We will leverage the screening platform to identify cellular receptors for secreted virulence proteins of 
SARS-CoV-2, Orf3a, Orf7a, and Orf8. Importantly, the same screening platform is validated to be a 
efficient platform for secreted virulent proteins. In a separate screening for norovirus secreted virulence 
protein (NS1), the surfaceome screening successfully identified Syndecan-4 as a putative cellular receptor 
for norovirus NS1 (Li et al., In preparation).
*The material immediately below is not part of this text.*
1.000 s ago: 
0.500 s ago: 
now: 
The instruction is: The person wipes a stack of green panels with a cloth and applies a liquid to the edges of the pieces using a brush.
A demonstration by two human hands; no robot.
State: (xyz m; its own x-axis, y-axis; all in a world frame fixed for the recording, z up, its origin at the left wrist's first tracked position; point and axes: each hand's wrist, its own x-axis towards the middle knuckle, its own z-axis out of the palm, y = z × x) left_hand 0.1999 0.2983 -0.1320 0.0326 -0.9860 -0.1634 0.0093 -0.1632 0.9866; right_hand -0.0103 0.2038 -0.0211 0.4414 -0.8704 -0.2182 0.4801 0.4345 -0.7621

In the Aim 2, we will perform a surfaceome screening for 
Orf3a, Orf7a, and Orf8 and will discover putative cellular receptors for the secreted virulence proteins.

## Key facts

- **NIH application ID:** 10891755
- **Project number:** 5P20GM109035-07
- **Recipient organization:** BROWN UNIVERSITY
- **Principal Investigator:** Sanghyun Lee
- **Activity code:** P20 (R01, R21, SBIR, etc.)
- **Funding institute:** NIH
- **Fiscal year:** 2022
- **Award amount:** $198,702
- **Award type:** 5
- **Project period:** 2022-08-01 → 2026-07-31

## Primary source

NIH RePORTER: https://reporter.nih.gov/project-details/10891755

## Citation

> US National Institutes of Health, RePORTER application 10891755, Surfaceome CRISPR screening for SARS-CoV-2 virulent proteins (5P20GM109035-07). Retrieved via AI Analytics 2026-06-11 from https://api.ai-analytics.org/grant/nih/10891755. Licensed CC0.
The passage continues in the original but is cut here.